Spencer Williams Jr., who played the sweet but gullible oaf Andy Brown, was an important figure in the history of American film. A World War I army veteran who worked in many aspects of the movie business, including as a sound technician, eventually became a writer, director, and producer of so-called “race movies,” films that were made specifically to be shown in segregated theaters. His film “Go Down Jesus,” which was made on a $5,000 budget and with nonprofessional actors, was one of the most successful “race films” of all time. Time magazine called it one of the “25 most important films on race.”

Lillian Randolph

Lillian Randolph

Alvin Childress, who played the sensible and gentle Amos Jones, held a bachelor’s degree in sociology. He began working as an actor with a Harlem theater company, and he worked on both the stage and on film. He appeared on Broadway as Noah in Philip Yordan’s play Anna Lucasta, which ran for 957 performances. Although he appeared in a couple movies and in episodes of Perry Mason, Sandford and Son, Good Times, and The Jeffersons, Childress, who felt he had been typed by casting directors as Amos Jones, had a hard time sustaining his career. His  first marriage, which lasted for 23 years, was to a well known writer and actress, Alice (Herndon) Childress.
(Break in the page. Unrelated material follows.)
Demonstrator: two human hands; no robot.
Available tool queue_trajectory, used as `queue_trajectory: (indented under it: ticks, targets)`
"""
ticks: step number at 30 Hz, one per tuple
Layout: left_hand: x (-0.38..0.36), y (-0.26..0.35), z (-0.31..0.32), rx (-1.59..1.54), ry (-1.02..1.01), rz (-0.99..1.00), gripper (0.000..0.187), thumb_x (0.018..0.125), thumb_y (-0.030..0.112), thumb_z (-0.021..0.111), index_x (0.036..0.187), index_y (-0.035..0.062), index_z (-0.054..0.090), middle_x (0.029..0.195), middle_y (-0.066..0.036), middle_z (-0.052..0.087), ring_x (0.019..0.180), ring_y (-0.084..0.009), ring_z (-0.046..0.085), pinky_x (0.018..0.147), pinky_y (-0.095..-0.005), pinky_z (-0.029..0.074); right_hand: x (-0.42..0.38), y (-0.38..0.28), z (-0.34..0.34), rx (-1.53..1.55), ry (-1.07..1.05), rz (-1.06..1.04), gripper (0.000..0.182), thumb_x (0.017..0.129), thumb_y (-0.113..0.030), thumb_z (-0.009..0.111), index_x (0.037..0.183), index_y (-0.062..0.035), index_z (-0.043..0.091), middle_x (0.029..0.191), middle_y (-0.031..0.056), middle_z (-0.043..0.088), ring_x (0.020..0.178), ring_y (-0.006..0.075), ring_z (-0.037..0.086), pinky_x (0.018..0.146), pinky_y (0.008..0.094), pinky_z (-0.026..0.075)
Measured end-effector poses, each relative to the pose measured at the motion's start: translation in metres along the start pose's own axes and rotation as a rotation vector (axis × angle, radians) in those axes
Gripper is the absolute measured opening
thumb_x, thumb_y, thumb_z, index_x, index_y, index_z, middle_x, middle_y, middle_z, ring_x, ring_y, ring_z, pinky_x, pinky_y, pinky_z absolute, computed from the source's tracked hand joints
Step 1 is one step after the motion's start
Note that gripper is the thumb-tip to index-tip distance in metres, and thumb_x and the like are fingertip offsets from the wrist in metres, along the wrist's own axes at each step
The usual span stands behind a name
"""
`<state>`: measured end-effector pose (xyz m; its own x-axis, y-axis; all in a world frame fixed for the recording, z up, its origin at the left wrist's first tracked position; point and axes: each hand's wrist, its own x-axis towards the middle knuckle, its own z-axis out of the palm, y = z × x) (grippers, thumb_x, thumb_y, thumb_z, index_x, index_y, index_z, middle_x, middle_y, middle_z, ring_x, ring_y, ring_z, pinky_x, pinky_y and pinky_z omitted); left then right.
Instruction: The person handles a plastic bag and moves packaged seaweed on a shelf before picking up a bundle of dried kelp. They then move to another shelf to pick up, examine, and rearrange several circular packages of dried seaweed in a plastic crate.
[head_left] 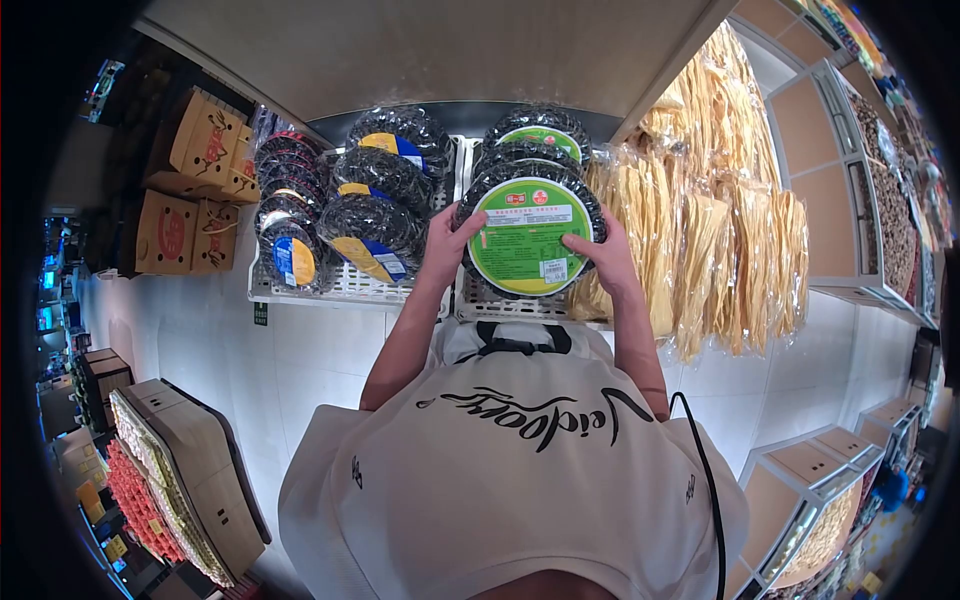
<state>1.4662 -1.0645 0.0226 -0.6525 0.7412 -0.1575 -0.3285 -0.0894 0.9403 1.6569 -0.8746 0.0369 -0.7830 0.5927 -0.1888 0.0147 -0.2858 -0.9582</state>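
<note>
Both of my hands grip a round pack of dried seaweed (530, 238), black and wrapped in clear plastic, with a large green label and a small white price sticker facing up. My left hand (447, 245) clasps its left edge, thumb on the label. On the opposite edge, my right hand (608, 252) holds it the same way. Similar green-labelled packs (540, 130) stand just behind it in a white plastic crate (520, 308). To the left, black packs with yellow and blue labels (372, 232) sit in a neighbouring white crate (345, 296).
Bagged pale yellow dried sticks (700, 230) are heaped on the right. Cardboard boxes (190, 190) are stacked at far left, and a wooden panel (440, 60) rises behind the crates. Display bins (190, 470) stand at the lower left, others (810, 500) at the lower right.
</note>
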Motion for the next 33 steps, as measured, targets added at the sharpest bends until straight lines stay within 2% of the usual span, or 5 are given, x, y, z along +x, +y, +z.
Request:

Nick Stewart, who played Lightnin’, was a dancer and comedian who appeared in night clubs, Broadway shows, films, and radio. Stewart was the voice of Br’er Bear in the 1946 Disney movie Song of the South. In 1950, He and his wife, Edna, founded the Ebony Showcase Theater in Los Angeles, where for many years they provided a venue in which black actors could appear in quality productions.

Roy Glenn

Roy Glenn

Johnny Lee, who played the blustering, incompetent lawyer, Algonquin J. Calhoun, was a dancer and actor who appeared in a couple of dozen films and television shows, perhaps most notably as the voice of Br’er Rabbit in Song of the South.  He had featured roles in Come On, Cowboy! (1948) and She’s Too Mean for Me (1948) and he played a stuttering bill collector in Boarding House Blues (1948). He also starred in an all-black musical comedy,  Sugar Hill, at the Las Palmas Theatre in Hollywood in 1949. His last TV role was Mr. Gibbons the Locksmith on Dennis the Menace in 1963.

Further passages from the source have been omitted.